In tutto questo girovagare raggiungo la conclusione che Palermo è come New York: una città che cambia in continuazione. Dicendolo l’altra sera di fronte a una platea di spettatori al cinema Rouge e Noir si è diffuso un sommesso e irrefrenabile riso. Eppure il paradosso non è così paradossale, basta aggiungere che non è detto che il cambiamento sia sinonimo di miglioramento. In questo caso, il mio sguardo da innamorata si poggia su tutti quegli spazi che negli anni in molti abbiamo sperato potessero diventare per questa città contenitori meravigliosi di cultura e sogni. Ad esempio i Cantieri Culturali della Zisa, luogo simbolo della Palermo orlandiana, dove ho girato due dei miei film tra cui Tano da Morire, vivono ora un abbandono impressionante. Tra le sterpaglie e la ruggine si stendono per chilometri possibili spazi che in qualsiasi città cosciente darebbero linfa vitale ad artisti e creatori di cultura. C ‘è addirittura un cinema inaugurato e poi chiuso per sempre. C’è la sensazione di un costante spreco di un’occasione perduta giorno dopo giorno.
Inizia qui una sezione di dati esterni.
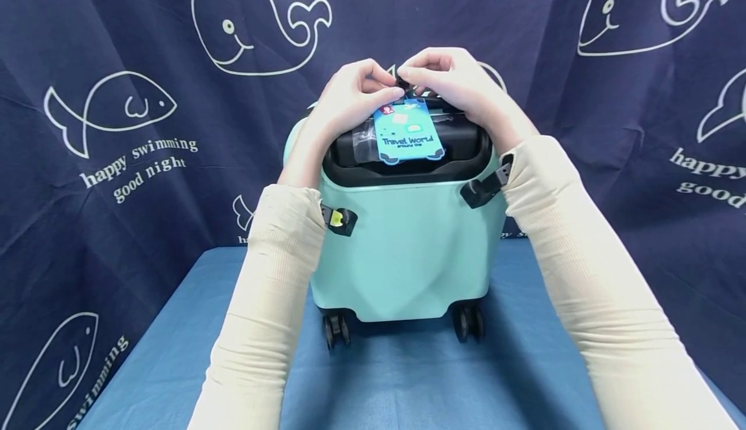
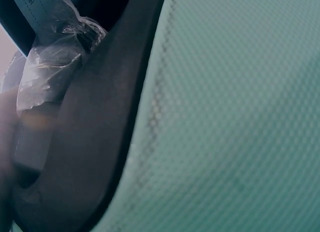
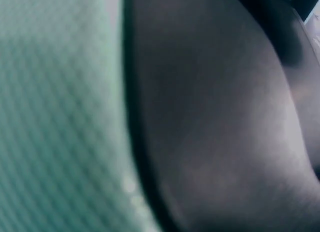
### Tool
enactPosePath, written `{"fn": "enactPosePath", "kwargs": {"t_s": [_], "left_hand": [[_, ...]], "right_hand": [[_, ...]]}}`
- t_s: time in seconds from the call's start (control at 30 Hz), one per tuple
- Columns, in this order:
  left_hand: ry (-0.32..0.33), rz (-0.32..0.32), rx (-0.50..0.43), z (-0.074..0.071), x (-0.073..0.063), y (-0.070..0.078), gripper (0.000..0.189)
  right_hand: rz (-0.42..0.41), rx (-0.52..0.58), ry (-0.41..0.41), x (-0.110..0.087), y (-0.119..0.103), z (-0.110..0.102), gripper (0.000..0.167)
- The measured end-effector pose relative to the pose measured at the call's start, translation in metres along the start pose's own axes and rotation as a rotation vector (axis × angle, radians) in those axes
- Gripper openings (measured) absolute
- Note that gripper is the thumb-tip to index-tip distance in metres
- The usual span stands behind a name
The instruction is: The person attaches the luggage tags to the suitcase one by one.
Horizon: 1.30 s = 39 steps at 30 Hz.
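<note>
A mint-green suitcase (image 1: 408, 242) stands upright, its black top recess (image 2: 100, 112) towards me. A blue luggage tag (image 1: 408, 133) printed "Travel World" hangs over the black handle area. Above the tag, my left hand (image 1: 354, 96) pinches its black strap (image 1: 402, 83) between thumb and index finger. From the other side, my right hand (image 1: 457, 80) pinches the same strap, fingertips close to the left ones. Clear plastic wrap (image 2: 52, 67) covers part of the handle. The right wrist view holds only the suitcase's textured shell (image 3: 55, 117) and black trim (image 3: 210, 112).
Black wheels (image 1: 468, 322) carry the suitcase on a blue cloth-covered table (image 1: 402, 384). Close behind hangs a dark blue curtain (image 1: 443, 9) with white whale and fish drawings. Black wrist straps (image 1: 344, 221) sit at both cream sleeves (image 1: 262, 313).
</note>
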<state>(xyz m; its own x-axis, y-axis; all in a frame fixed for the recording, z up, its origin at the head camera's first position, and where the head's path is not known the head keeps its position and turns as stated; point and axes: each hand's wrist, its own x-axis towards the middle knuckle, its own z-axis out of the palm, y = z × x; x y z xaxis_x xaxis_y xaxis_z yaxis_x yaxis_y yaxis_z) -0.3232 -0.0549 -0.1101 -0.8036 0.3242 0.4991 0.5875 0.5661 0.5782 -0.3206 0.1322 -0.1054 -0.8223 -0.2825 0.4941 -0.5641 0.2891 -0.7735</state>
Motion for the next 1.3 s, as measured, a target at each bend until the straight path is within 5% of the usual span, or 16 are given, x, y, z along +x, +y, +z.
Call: {"fn": "enactPosePath", "kwargs": {"t_s": [0.57,1.03,1.3], "left_hand": [[-0.025,-0.034,-0.009,-0.001,0.000,0.000,0.026],[-0.049,0.008,-0.102,0.000,0.002,-0.003,0.025],[-0.022,0.025,-0.075,-0.001,0.004,-0.007,0.023]], "right_hand": [[0.020,-0.017,0.030,0.004,0.002,-0.002,0.006],[0.160,-0.079,-0.020,0.006,-0.009,-0.005,0.022],[0.002,-0.098,0.051,0.009,-0.001,0.005,0.016]]}}
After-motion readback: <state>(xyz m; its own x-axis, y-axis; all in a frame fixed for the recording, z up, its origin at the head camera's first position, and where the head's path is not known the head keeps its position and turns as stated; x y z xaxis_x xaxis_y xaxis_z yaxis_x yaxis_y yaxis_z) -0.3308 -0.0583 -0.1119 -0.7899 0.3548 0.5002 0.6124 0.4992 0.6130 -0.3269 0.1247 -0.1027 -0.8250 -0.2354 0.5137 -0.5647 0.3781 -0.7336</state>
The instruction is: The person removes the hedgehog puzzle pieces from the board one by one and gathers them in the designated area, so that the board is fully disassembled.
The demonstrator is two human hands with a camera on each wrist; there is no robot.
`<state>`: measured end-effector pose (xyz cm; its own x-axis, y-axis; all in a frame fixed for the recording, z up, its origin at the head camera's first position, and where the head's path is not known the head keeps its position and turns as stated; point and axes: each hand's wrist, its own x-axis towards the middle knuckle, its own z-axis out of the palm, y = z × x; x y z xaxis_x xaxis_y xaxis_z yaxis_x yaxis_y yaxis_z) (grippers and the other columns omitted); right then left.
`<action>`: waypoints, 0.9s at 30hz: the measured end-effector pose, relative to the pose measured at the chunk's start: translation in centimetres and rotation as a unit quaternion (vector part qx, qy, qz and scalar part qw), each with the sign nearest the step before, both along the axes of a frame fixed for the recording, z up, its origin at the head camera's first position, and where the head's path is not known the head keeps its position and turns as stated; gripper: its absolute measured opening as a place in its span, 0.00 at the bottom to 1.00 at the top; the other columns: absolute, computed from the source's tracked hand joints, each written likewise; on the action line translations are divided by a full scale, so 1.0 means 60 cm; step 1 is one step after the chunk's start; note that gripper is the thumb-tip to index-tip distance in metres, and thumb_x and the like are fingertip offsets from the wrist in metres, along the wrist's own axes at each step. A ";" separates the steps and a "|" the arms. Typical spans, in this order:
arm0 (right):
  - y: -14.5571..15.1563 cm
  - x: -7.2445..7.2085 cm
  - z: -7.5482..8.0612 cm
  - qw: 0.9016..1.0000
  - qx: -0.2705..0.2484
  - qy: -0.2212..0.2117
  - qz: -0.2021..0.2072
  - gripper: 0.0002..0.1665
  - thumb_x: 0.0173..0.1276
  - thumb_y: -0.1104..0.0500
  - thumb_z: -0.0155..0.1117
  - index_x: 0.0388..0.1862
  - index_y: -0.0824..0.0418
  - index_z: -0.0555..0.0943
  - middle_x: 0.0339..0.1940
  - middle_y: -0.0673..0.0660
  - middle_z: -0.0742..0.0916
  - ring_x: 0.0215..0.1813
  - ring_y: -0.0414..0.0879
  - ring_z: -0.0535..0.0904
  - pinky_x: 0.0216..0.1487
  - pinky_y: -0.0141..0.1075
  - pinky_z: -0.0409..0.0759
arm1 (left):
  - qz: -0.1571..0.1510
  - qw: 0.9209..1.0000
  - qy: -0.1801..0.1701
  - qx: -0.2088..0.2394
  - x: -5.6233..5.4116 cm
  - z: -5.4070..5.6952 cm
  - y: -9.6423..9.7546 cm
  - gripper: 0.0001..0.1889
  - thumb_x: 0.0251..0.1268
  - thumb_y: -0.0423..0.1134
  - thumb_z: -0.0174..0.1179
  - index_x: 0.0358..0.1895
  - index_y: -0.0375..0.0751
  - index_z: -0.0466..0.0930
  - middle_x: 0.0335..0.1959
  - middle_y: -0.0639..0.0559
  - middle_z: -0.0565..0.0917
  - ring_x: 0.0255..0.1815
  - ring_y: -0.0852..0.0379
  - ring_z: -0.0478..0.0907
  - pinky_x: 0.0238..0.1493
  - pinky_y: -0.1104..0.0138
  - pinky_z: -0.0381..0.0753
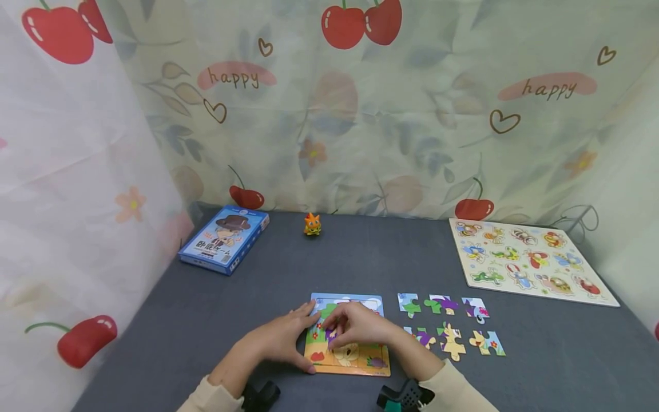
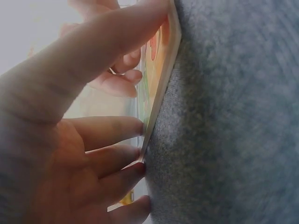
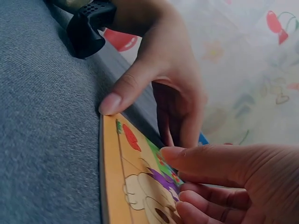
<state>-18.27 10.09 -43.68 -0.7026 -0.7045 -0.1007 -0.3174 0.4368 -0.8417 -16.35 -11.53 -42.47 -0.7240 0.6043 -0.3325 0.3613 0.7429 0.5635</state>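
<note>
My left hand (image 1: 285,337), fingers apart, touches the left side of a flat, square, bright picture-puzzle board (image 1: 355,369) on the soft-looking dark grey cloth (image 1: 370,254). My right hand (image 1: 362,326) bends over the board, fingertips close together; I can't tell if they pinch anything. I think I'm fitting a piece; next it needs a gentle press. Six knobbly, colourful puzzle pieces (image 1: 453,343) lie further right.
</note>
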 end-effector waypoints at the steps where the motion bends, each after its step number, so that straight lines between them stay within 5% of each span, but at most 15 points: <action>1: -0.002 0.001 -0.001 1.000 -0.001 -0.004 -0.001 0.17 0.51 0.63 0.74 0.41 0.66 0.83 0.33 0.58 0.83 0.26 0.33 0.75 0.27 0.23 0.73 | 0.000 1.000 0.000 0.000 0.000 -0.001 0.000 0.50 0.44 0.59 0.70 0.72 0.45 0.56 0.76 0.45 0.47 0.75 0.39 0.47 0.68 0.43 0.55; 27: -0.019 0.022 -0.008 0.998 -0.001 -0.007 -0.055 0.14 0.51 0.68 0.71 0.38 0.68 0.82 0.27 0.55 0.84 0.25 0.35 0.74 0.25 0.23 0.73 | -0.005 1.000 -0.002 0.013 0.000 -0.004 -0.002 0.50 0.45 0.57 0.70 0.71 0.43 0.57 0.76 0.44 0.46 0.76 0.43 0.44 0.69 0.43 0.52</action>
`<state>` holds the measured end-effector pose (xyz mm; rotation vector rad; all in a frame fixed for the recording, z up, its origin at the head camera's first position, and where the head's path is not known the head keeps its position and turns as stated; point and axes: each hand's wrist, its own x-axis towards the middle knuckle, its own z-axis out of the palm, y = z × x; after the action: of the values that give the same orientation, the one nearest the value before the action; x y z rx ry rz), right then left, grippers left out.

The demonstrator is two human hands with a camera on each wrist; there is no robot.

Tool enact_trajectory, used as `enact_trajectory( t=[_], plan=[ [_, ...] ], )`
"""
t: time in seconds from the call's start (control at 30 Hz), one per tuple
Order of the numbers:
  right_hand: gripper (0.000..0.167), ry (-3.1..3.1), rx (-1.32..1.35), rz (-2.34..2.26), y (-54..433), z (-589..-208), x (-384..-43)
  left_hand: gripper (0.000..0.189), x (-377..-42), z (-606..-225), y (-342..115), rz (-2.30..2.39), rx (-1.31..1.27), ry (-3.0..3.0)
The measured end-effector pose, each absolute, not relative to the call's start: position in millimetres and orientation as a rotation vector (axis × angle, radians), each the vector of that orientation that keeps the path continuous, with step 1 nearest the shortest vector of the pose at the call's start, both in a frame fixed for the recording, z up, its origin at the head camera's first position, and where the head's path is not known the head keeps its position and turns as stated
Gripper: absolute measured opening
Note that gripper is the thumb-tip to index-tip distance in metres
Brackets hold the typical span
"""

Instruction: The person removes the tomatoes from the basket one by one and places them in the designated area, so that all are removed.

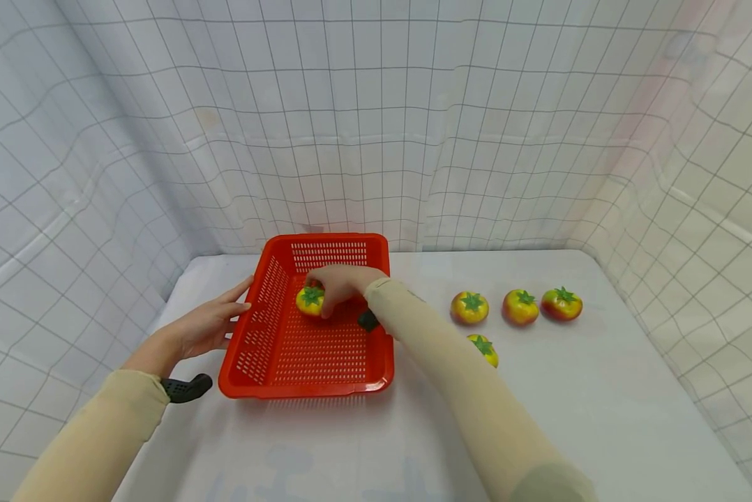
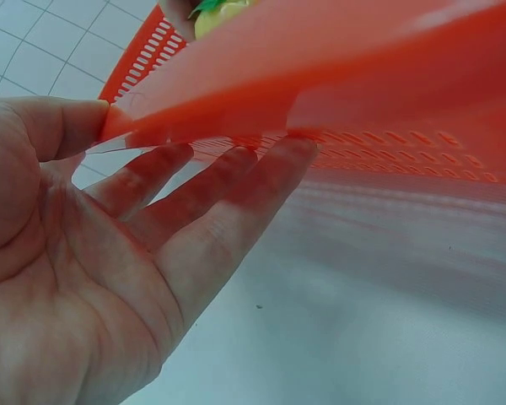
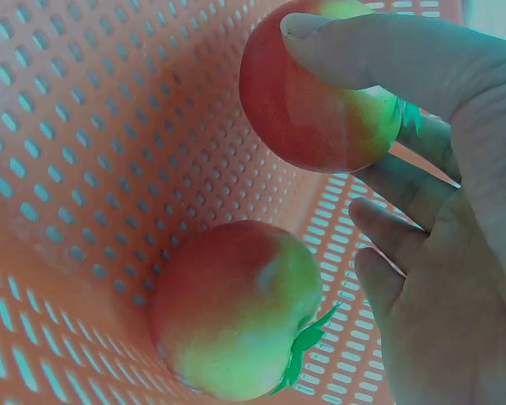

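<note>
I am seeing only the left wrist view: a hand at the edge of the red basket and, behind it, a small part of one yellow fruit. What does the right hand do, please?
Observer: The right hand holds a red-and-yellow fruit between thumb and fingers.
Operator: Is this the only fruit inside?
Observer: No, the right wrist view shows a second fruit in the red basket, not held.
Operator: And outside, are there some?
Observer: Yes, the head view shows four more fruits on the table, to the right; the right sleeve partly hides one.
</note>
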<state>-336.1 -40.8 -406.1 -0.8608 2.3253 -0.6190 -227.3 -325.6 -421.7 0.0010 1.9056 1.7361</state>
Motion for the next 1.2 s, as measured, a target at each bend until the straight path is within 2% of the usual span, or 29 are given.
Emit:
enact_trajectory(
  t=[0.43, 1.07, 1.2],
  plan=[
    [0.06, 2.18, -0.961, -0.748, -31, -392, -336, 0.072, -226, -419, -327, 1.732, 0.027, 1.908],
    [0.073, 2.03, -0.975, -0.768, -20, -384, -336, 0.073, -225, -417, -324, 1.73, 0.004, 1.907],
    [0.071, 2.028, -0.98, -0.763, -18, -383, -336, 0.071, -225, -416, -324, 1.729, 0.012, 1.892]
  ],
)
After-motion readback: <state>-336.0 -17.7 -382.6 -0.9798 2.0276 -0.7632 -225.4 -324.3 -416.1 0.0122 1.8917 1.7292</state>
E c’è quindi una domanda semplice: perché? Come si fa a non rendersi conto di quanto la cultura possa portare a una città? Non parlo ora di arricchimento spirituale ma anche e più prosaicamente di quello economico. Il cinema in Sicilia non ha teatri di posa per esempio. Eppure li avrebbe in questo luogo, da cui potrebbero transitare tutti quelli che vengono a girare da fuori, producendo lavoro ed economia. Il problema pare sempre quello, in Italia, di non riuscire a coniugare cultura ed economia. Perché l’arte continua a essere slegata dal profitto? La Bellezza ci consola e nel Rinascimento l’artista esisteva grazie al suo mecenate che comprendeva il valore del talento e lo quantificava economicamente. In quest’epoca, in quest’Italia il teatro, il cinema che non sia solo intrattenimento e la cultura in generale sono relegate a ruolo di grandi scocciatrici per cui nessuno intende investire, un progetto che contenga la parola arte in sé odora già di miseria, buco nero in cui riversare pochi spiccioli.
Ma come siamo arrivati a un immaginario tanto povero? Chiudere teatri e abbandonare alle sterpaglie spazi preziosi è sintomo della crisi che stiamo attraversando. Dobbiamo cambiare l’immaginario di questa Italia e dobbiamo farlo prima che sia troppo tardi.